TASK BRIEF
Write out each line of the entries below that holds the word "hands".

Recorded data
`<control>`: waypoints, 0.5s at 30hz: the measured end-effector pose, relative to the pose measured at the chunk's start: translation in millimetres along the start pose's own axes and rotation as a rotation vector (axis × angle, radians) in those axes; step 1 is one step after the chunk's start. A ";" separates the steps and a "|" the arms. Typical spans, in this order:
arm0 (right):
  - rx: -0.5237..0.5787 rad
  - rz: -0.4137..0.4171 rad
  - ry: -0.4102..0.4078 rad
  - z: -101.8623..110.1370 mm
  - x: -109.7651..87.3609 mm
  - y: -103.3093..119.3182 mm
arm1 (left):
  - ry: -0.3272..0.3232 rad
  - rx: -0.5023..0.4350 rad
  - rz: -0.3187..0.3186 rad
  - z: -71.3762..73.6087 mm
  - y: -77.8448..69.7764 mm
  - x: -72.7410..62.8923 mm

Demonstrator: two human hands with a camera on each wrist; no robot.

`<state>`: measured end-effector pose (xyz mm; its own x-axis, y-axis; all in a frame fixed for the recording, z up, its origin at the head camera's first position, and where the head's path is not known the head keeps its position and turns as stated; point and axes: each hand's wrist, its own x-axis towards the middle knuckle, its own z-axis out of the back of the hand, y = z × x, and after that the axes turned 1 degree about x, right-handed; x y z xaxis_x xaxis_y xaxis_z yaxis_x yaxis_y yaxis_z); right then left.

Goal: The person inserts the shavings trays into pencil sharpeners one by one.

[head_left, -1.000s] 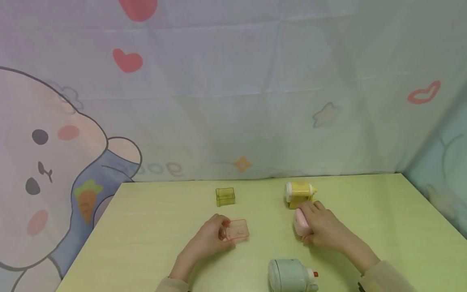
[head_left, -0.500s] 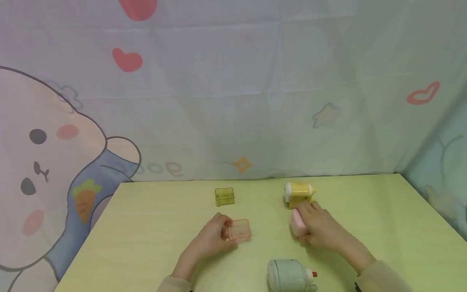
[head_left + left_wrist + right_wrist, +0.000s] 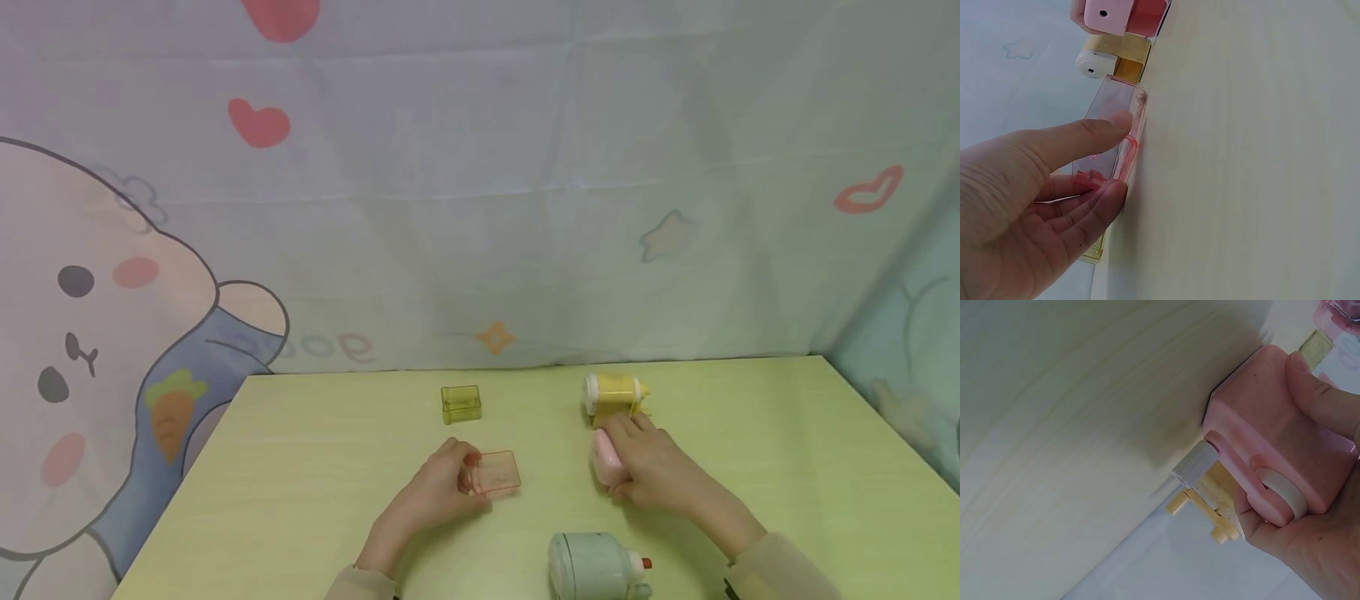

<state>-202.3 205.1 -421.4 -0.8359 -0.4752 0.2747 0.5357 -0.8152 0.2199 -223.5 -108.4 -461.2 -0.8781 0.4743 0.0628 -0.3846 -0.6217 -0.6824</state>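
Observation:
My left hand (image 3: 431,492) grips a clear pink shavings drawer (image 3: 498,472) by its left end. In the left wrist view, thumb and fingers pinch the drawer (image 3: 1102,100) from opposite sides. A pink crank pencil sharpener (image 3: 609,462) is held by my right hand (image 3: 663,471), a short gap to the right of the drawer. Its open drawer slot shows in the left wrist view on the sharpener (image 3: 1107,15). The right wrist view has the hand (image 3: 1329,519) around the sharpener's body (image 3: 1272,406), with the crank (image 3: 1241,472) facing the camera.
Just behind the right hand stands a yellow crank sharpener (image 3: 617,390). A clear yellow drawer (image 3: 461,404) lies farther back on the left. Near the front of the table (image 3: 262,483) is a grey-green sharpener (image 3: 596,567). A printed cloth (image 3: 480,208) hangs behind the table.
My right hand has shifted slightly left with the pink sharpener. My left hand has moved slightly right with the pink drawer, so the gap between them is narrower.

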 end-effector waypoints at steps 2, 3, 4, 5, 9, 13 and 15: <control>0.002 0.000 -0.002 -0.4 0.0 0.2 | 0.001 0.003 -0.002 -0.8 -0.4 0.6; 0.005 0.000 -0.002 -0.6 0.1 0.4 | 0.002 0.006 -0.003 -1.3 -0.6 1.0; 0.010 -0.001 -0.001 -0.8 0.3 0.7 | 0.003 0.010 -0.002 -2.0 -0.6 1.6; 0.013 -0.002 0.000 -1.3 0.6 0.8 | 0.004 0.013 -0.002 -2.7 -0.7 2.2; 0.020 0.007 0.004 -4.0 2.1 1.0 | 0.011 0.022 -0.005 -5.0 -1.2 3.8; 0.016 0.031 -0.006 -6.1 4.6 1.4 | 0.011 0.015 -0.005 -6.4 -2.2 5.4; 0.012 0.045 -0.016 -6.2 6.1 1.7 | 0.008 0.013 -0.010 -7.0 -2.9 6.5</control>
<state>-207.3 198.7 -425.2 -0.8089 -0.5062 0.2991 0.5744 -0.7890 0.2182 -226.1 -99.1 -463.9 -0.8720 0.4853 0.0635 -0.3968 -0.6249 -0.6723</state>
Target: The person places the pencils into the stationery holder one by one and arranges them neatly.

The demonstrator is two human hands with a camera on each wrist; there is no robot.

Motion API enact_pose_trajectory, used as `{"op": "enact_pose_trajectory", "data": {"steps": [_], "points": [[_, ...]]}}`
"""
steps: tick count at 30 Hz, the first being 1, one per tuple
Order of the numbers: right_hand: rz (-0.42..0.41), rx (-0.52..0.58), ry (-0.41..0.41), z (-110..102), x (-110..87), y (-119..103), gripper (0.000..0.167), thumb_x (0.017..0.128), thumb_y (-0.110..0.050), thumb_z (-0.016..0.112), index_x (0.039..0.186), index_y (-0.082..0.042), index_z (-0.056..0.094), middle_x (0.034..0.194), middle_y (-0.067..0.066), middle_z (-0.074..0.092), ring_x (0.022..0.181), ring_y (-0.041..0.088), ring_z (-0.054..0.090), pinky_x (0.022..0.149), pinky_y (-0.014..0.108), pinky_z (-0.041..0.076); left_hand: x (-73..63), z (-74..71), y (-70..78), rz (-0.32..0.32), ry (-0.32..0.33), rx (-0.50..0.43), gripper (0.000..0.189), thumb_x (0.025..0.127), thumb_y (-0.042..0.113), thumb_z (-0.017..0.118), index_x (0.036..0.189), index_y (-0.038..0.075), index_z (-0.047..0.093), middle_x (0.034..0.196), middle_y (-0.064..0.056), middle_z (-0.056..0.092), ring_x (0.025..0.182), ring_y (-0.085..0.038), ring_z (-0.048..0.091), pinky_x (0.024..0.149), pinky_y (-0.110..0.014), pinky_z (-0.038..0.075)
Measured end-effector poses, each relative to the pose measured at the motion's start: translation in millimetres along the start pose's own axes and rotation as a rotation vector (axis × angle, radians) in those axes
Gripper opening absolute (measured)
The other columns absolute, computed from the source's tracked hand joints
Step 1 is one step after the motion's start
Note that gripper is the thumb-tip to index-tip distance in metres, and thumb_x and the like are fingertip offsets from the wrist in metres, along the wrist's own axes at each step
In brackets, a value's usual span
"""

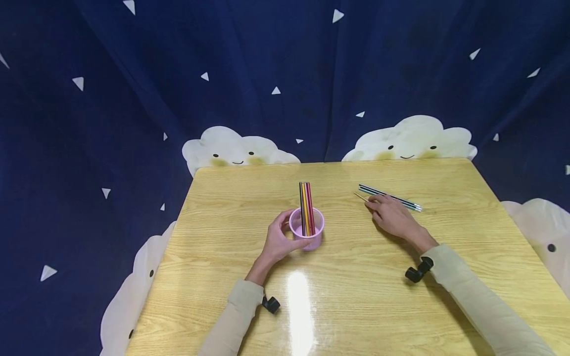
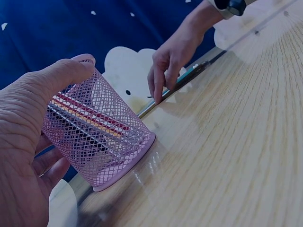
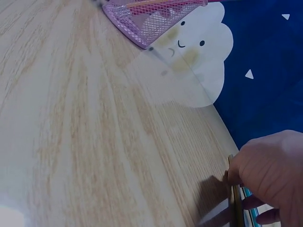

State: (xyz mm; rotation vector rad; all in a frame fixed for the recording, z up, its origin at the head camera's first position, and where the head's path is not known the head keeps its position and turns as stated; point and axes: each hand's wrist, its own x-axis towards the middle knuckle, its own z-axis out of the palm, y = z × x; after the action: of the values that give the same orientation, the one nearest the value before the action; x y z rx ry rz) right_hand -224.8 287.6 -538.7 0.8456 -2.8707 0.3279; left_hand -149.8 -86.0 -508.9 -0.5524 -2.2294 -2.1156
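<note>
My left hand (image 1: 279, 241) grips a pink mesh pencil cup (image 1: 315, 243), thumb on the near side and fingers around the left. The cup stands upright on the table. Several pencils (image 1: 307, 207), dark, yellow and red, lean inside it; their lower ends show through the mesh in the left wrist view. To the right, my right hand (image 1: 394, 217) pinches a gold-coloured pencil (image 3: 235, 205) low over the tabletop, its tip poking out past the fingers. Just behind those fingers lie dark and teal pencils (image 1: 378, 191), partly covered by the hand.
The wooden table (image 1: 231, 198) carries a bright light reflection near its front. Behind it hangs a dark blue curtain (image 1: 249, 49) with white triangles and smiling clouds (image 1: 409, 138). A small black camera (image 1: 418, 271) is strapped at the right wrist, another (image 1: 271, 304) at the left.
</note>
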Motion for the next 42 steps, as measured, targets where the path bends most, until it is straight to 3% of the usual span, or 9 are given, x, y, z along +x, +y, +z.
{"op": "enact_pose_trajectory", "data": {"steps": [3, 12, 19, 30, 42], "points": [[0.002, 0.010, -0.013, -1.4, -0.3, -0.7, 0.038, 0.099, -0.004, 0.059, 0.135, 0.005, 0.066, 0.132, 0.025, 0.063, 0.122, 0.043, 0.058, 0.101, 0.060, 0.049, -0.1, 0.1, -0.6, 0.004, 0.003, 0.000, 0.083, 0.066, -0.007, 0.092, 0.139, -0.015, 0.053, 0.131, -0.034, 0.061, 0.118, -0.055, 0.060, 0.108, -0.066, 0.047], [0.060, -0.040, -0.010, -1.7, 0.5, -5.4, 0.038, 0.099, -0.009, 0.060, 0.135, 0.000, 0.068, 0.132, 0.023, 0.065, 0.118, 0.043, 0.058, 0.093, 0.060, 0.050, 0.2, 1.3, -2.1, 0.004, 0.021, 0.012, 0.082, 0.065, -0.007, 0.092, 0.138, -0.014, 0.054, 0.131, -0.033, 0.062, 0.119, -0.054, 0.059, 0.108, -0.066, 0.047], [0.059, 0.016, 0.003, 0.8, 1.1, -3.3, 0.038, 0.099, -0.004, 0.058, 0.134, 0.003, 0.067, 0.132, 0.024, 0.064, 0.120, 0.044, 0.057, 0.111, 0.066, 0.041, 1.0, 0.8, -2.7, 0.013, 0.010, 0.008, 0.082, 0.066, -0.007, 0.092, 0.138, -0.014, 0.054, 0.131, -0.034, 0.062, 0.117, -0.056, 0.060, 0.107, -0.066, 0.048], [0.034, 0.077, -0.006, -0.9, 0.3, -0.4, 0.037, 0.098, -0.002, 0.058, 0.134, 0.006, 0.067, 0.131, 0.027, 0.063, 0.121, 0.044, 0.060, 0.100, 0.062, 0.050, 0.8, 1.4, -3.0, -0.035, 0.019, -0.001, 0.084, 0.065, -0.010, 0.092, 0.139, -0.013, 0.055, 0.131, -0.033, 0.062, 0.120, -0.055, 0.059, 0.111, -0.063, 0.046], [0.043, -0.008, -0.020, -2.0, 2.9, -3.8, 0.036, 0.100, -0.007, 0.058, 0.132, 0.003, 0.069, 0.127, 0.023, 0.065, 0.113, 0.041, 0.060, 0.089, 0.058, 0.053, 0.9, 2.2, -4.0, -0.018, 0.023, 0.008, 0.083, 0.065, -0.008, 0.093, 0.139, -0.012, 0.055, 0.131, -0.032, 0.062, 0.119, -0.054, 0.060, 0.111, -0.063, 0.047]]}}
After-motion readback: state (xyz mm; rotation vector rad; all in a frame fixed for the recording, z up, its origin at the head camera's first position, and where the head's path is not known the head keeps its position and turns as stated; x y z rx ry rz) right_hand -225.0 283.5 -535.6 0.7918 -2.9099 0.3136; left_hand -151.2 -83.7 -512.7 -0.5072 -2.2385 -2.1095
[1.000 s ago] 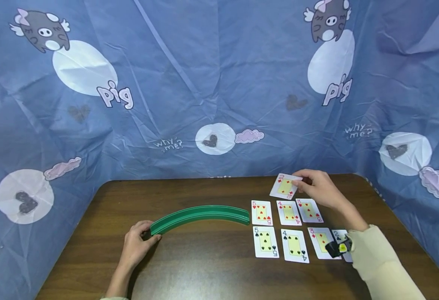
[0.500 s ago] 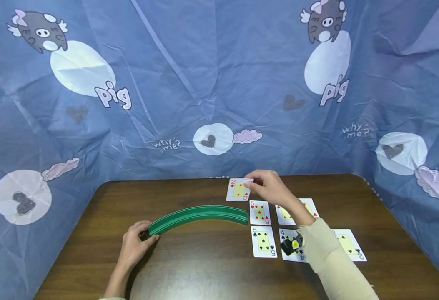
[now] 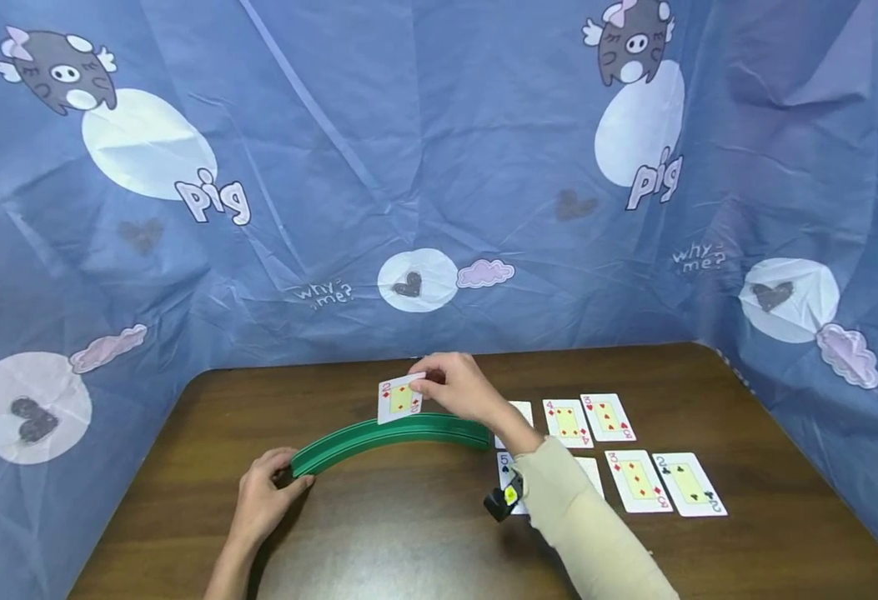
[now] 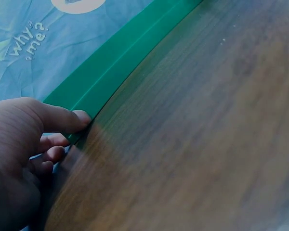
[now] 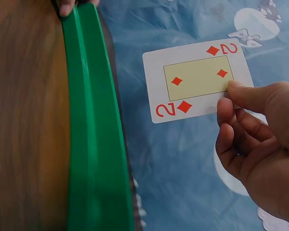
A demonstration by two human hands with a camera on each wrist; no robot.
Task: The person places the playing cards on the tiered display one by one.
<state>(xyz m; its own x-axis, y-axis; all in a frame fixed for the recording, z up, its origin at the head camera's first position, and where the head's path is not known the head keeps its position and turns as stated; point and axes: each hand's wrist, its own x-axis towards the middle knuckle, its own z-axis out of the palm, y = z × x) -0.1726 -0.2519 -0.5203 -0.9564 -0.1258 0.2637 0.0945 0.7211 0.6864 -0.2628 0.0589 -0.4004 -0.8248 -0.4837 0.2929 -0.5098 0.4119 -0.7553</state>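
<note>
My right hand (image 3: 459,385) pinches a two of diamonds playing card (image 3: 397,399) by its right edge, thumb on the face. The card is held face up toward me, just behind the curved green card holder (image 3: 386,430), and its lower edge overlaps the holder in the head view. In the right wrist view the card (image 5: 197,82) shows apart from the green holder (image 5: 94,125). My left hand (image 3: 262,492) grips the holder's left end; in the left wrist view the thumb (image 4: 77,120) lies on its near side and the fingers curl behind.
To the right lie two rows of face-up cards, among them the four of diamonds (image 3: 567,423), three of hearts (image 3: 607,417), three of diamonds (image 3: 637,481) and two of clubs (image 3: 689,484). My right forearm partly covers the fives and a four. Blue cloth (image 3: 423,167) hangs behind the table.
My right hand has carried the two of diamonds leftward from above the card rows to the holder. My left hand keeps its grip on the holder. The head view has shifted slightly.
</note>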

YOUR SOLUTION
Demonstrator: two human hands with a camera on each wrist; no robot.
The demonstrator is two human hands with a camera on each wrist; there is no robot.
A demonstration by two human hands with a camera on each wrist; no robot.

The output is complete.